0:08 And some of the very basic structured ways in which you are supposed to write Python code, and then we'll quickly move beyond that
0:16 to more the patterns and techniques that we are going to talk about for the rest of class.
0:20 So one of the first questions about this idiomatic Python code, this Pythonic code, is "Who decides what counts as Pythonic and what doesn't?"

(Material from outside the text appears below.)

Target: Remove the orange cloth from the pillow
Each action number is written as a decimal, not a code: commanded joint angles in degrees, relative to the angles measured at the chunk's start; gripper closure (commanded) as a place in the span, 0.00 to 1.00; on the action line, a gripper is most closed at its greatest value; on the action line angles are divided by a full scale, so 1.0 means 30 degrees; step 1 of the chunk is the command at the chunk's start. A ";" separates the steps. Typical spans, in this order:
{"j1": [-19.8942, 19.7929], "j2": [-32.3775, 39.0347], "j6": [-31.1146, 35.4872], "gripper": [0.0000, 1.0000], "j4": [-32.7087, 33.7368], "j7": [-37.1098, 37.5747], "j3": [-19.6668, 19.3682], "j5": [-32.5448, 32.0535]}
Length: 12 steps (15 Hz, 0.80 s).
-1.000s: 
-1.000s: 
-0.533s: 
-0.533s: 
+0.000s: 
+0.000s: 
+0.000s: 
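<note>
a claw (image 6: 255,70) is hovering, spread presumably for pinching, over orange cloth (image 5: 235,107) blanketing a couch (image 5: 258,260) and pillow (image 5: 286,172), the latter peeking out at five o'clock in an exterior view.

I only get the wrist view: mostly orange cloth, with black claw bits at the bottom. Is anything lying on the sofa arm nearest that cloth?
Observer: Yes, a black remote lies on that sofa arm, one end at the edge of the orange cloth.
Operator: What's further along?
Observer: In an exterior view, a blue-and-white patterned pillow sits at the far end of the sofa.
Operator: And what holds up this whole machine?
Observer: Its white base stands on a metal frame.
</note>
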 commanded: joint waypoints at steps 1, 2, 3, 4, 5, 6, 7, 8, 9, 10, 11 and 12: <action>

0:29 The way one person writes code may very well be different than the way another person likes to write code, and this is one of the reasons that exactly,
0:38 specifically stating what is Pythonic code and what does it look like is a challenge, but there is a couple of areas where we might take inspiration
0:44 and pull together some sources and find some consensus. One of them is just the community. We can look at blogs, Stack Overflow,
0:52 things like that and see what people are saying and what they agree or disagree upon. So, here is a question that asked what is Pythonic code
1:00 and there is some examples given. Another area that people take inspiration from is something called The Zen of Python,
1:07 and if you want to look at The Zen of Python, this is by Tim Peters you can just type import this inside of the REPL
1:12 in any version of Python and you'll get this, and it's things like "beautiful is better than ugly,
1:17 flat is better than nested, errors should never pass silently"; again, this is not super concrete
1:23 but it does give some sort of structure about what is important and what isn't. We also have PEP 8, Python Enhancement Proposal 8,
1:31 one of the very first official updates to the Python language was this thing called PEP 8 which is a style guide for Python.
1:39 Mostly this talks about the actual structure of your code, like "you should use spaces, not tabs", those types of things,
1:45 but it also has some guidance on patterns as well. We'll look at the few of the recommendations from PEP 8
1:51 before we move on to the more design/pattern/style recommendations.